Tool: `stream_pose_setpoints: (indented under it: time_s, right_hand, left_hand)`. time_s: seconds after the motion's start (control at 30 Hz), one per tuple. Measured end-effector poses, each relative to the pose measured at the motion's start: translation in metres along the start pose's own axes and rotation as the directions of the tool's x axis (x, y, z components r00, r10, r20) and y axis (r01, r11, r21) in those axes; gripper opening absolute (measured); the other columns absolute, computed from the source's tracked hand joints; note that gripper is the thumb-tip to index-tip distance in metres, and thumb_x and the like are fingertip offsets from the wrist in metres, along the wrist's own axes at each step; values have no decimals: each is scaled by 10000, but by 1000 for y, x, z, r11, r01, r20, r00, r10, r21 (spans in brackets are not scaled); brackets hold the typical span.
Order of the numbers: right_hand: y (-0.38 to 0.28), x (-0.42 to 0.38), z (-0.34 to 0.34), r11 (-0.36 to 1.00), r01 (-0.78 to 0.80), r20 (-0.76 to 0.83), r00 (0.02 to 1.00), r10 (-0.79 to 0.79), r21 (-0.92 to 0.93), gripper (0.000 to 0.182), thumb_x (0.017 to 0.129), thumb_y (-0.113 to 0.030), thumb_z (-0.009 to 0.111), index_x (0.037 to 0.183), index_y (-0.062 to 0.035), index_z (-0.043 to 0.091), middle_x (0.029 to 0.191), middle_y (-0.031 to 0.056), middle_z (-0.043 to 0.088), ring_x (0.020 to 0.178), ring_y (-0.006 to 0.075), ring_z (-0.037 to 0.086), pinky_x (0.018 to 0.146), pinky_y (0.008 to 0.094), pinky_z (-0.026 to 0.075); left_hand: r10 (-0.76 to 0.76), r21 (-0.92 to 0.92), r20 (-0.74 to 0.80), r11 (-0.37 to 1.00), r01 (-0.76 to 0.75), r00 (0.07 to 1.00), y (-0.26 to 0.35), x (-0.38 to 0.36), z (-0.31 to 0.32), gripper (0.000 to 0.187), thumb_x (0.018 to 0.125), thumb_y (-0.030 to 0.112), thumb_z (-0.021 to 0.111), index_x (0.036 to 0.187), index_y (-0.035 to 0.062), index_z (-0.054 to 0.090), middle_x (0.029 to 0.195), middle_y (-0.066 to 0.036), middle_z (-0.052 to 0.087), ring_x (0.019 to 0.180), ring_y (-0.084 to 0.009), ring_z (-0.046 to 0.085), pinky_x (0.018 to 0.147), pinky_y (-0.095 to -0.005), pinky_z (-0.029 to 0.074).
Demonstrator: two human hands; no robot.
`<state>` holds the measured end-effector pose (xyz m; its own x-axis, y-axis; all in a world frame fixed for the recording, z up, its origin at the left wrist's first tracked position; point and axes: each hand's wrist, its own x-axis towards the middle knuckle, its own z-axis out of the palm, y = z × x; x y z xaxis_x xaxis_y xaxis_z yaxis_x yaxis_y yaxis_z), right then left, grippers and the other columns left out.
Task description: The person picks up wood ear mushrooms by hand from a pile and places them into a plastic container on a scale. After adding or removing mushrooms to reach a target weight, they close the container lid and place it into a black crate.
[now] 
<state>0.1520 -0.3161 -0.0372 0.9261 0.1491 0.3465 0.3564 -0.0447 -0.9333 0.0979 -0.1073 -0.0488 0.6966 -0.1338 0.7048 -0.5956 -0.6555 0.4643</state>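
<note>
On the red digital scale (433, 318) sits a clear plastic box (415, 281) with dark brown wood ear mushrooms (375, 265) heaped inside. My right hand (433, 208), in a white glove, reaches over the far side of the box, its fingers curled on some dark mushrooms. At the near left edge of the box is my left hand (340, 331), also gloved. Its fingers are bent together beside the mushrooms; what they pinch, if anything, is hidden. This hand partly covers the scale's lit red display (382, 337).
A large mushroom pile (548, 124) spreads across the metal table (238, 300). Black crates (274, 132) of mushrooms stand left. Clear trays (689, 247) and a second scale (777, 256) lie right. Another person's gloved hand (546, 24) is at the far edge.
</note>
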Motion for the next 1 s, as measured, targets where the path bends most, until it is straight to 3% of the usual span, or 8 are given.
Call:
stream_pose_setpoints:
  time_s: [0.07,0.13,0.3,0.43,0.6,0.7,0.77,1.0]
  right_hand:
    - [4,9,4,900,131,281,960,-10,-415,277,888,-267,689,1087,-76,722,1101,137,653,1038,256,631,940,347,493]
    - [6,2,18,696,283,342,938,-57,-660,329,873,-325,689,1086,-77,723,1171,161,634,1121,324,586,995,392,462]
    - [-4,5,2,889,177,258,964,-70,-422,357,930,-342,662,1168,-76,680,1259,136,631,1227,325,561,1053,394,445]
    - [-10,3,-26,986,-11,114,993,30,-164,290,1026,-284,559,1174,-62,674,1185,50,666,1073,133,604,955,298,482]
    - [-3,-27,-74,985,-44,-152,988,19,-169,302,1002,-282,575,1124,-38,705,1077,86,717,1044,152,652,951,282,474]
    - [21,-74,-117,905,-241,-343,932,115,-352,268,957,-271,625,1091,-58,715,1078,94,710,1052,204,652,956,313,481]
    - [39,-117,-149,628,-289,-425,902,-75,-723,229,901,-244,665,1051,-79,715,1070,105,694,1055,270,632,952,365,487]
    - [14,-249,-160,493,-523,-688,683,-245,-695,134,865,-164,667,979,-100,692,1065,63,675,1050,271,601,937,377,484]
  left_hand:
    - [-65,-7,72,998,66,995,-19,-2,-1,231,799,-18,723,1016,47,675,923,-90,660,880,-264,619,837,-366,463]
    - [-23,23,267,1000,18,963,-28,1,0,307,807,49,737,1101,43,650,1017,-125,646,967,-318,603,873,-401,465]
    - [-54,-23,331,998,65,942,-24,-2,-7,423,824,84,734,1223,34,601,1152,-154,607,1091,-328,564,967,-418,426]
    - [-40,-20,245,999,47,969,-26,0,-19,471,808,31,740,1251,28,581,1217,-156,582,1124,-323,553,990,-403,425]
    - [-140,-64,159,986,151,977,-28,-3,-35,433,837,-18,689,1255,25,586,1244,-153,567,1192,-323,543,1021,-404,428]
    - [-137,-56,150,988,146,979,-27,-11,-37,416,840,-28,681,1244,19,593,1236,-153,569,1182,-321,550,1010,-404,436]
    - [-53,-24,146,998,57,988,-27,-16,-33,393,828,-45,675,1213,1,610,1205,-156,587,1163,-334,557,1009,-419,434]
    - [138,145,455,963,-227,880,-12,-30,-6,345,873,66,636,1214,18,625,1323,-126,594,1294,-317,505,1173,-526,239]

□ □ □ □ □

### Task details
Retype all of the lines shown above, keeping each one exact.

### Response to this exercise
Tool: `stream_pose_setpoints: (indented under it: time_s, right_hand, left_hand)`. time_s: seconds after the motion's start (control at 30 Hz), one per tuple. Measured end-effector poses, each relative to the pose measured at the motion's start: translation in metres along the start pose's own axes and rotation as the directions of the tool's x axis (x, y, z components r00, r10, r20) and y axis (r01, r11, r21) in those axes; gripper opening absolute (measured); the other columns absolute, computed from the source's tracked hand joints; note that gripper is the thumb-tip to index-tip distance in metres, and thumb_x and the like are fingertip offsets from the wrist in metres, along the wrist's own axes at each step; values have no decimals: each is scaled by 10000, but by 1000 for y, x, z, r11, r01, r20, r00, r10, r21 (spans in brackets are not scaled); brackets hold the typical span.
Order of the numbers: right_hand: y (-0.38 to 0.28), x (-0.42 to 0.38), z (-0.34 to 0.34), r11 (-0.36 to 1.00), r01 (-0.78 to 0.80), r20 (-0.76 to 0.83), r00 (0.02 to 1.00), r10 (-0.79 to 0.79), r21 (-0.92 to 0.93), gripper (0.000 to 0.182), thumb_x (0.017 to 0.129), thumb_y (-0.113 to 0.030), thumb_z (-0.009 to 0.111), index_x (0.037 to 0.183), index_y (-0.062 to 0.035), index_z (-0.043 to 0.091), middle_x (0.029 to 0.191), middle_y (-0.031 to 0.056), middle_z (-0.043 to 0.088), ring_x (0.020 to 0.178), ring_y (-0.006 to 0.075), ring_z (-0.037 to 0.086), pinky_x (0.018 to 0.146), pinky_y (0.008 to 0.094), pinky_z (-0.026 to 0.075); left_hand: r10 (-0.76 to 0.76), r21 (-0.92 to 0.92), r20 (-0.74 to 0.80), r11 (-0.37 to 1.00), r01 (-0.76 to 0.75), r00 (0.07 to 1.00), y (-0.26 to 0.35), x (-0.38 to 0.36), z (-0.31 to 0.32), gripper (0.000 to 0.187), thumb_x (0.018 to 0.125), thumb_y (-0.030 to 0.112), thumb_z (-0.021 to 0.111), index_x (0.036 to 0.187), index_y (-0.035 to 0.062), index_z (-0.054 to 0.090), middle_x (0.029 to 0.195), middle_y (-0.066 to 0.036), middle_z (-0.052 to 0.087), ring_x (0.019 to 0.180), ring_y (-0.084 to 0.009), ring_z (-0.046 to 0.085), pinky_x (0.018 to 0.147), pinky_y (-0.095 to -0.005), pinky_z (-0.029 to 0.074).
Demonstrator: two human hands; no robot.
`<state>` holds the measured end-effector pose (xyz m; its own x-axis, y-axis; all in a world frame fixed for the recording, z up, its origin at the left wrist's first tracked position; point and axes: each hand's wrist, its own x-axis towards the middle knuckle, its own z-axis out of the palm, y = z × x; x y z xaxis_x xaxis_y xaxis_z yaxis_x yaxis_y yaxis_z), right then left, grippers and the other columns left out.
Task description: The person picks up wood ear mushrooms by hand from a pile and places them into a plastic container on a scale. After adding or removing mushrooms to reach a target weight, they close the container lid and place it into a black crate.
[now] 
<state>0.1520 -0.3161 -0.0372 0.9261 0.1491 0.3465 0.3564 -0.0447 -0.9333 0.0979 -0.1073 -0.0488 0.6966 -0.1338 0.7048 -0.5956 -0.6555 0.4643</state>
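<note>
On the red digital scale (433, 318) sits a clear plastic box (415, 281) with dark brown wood ear mushrooms (375, 265) heaped inside. My right hand (433, 208), in a white glove, reaches over the far side of the box, its fingers curled on some dark mushrooms. At the near left edge of the box is my left hand (340, 331), also gloved. Its fingers are bent together beside the mushrooms; what they pinch, if anything, is hidden. This hand partly covers the scale's lit red display (382, 337).
A large mushroom pile (548, 124) spreads across the metal table (238, 300). Black crates (274, 132) of mushrooms stand left. Clear trays (689, 247) and a second scale (777, 256) lie right. Another person's gloved hand (546, 24) is at the far edge.
</note>
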Motion for the next 1 s, as measured, targets where the path bends most, until it is straight to 3% of the usual span, or 8 are given.
Call:
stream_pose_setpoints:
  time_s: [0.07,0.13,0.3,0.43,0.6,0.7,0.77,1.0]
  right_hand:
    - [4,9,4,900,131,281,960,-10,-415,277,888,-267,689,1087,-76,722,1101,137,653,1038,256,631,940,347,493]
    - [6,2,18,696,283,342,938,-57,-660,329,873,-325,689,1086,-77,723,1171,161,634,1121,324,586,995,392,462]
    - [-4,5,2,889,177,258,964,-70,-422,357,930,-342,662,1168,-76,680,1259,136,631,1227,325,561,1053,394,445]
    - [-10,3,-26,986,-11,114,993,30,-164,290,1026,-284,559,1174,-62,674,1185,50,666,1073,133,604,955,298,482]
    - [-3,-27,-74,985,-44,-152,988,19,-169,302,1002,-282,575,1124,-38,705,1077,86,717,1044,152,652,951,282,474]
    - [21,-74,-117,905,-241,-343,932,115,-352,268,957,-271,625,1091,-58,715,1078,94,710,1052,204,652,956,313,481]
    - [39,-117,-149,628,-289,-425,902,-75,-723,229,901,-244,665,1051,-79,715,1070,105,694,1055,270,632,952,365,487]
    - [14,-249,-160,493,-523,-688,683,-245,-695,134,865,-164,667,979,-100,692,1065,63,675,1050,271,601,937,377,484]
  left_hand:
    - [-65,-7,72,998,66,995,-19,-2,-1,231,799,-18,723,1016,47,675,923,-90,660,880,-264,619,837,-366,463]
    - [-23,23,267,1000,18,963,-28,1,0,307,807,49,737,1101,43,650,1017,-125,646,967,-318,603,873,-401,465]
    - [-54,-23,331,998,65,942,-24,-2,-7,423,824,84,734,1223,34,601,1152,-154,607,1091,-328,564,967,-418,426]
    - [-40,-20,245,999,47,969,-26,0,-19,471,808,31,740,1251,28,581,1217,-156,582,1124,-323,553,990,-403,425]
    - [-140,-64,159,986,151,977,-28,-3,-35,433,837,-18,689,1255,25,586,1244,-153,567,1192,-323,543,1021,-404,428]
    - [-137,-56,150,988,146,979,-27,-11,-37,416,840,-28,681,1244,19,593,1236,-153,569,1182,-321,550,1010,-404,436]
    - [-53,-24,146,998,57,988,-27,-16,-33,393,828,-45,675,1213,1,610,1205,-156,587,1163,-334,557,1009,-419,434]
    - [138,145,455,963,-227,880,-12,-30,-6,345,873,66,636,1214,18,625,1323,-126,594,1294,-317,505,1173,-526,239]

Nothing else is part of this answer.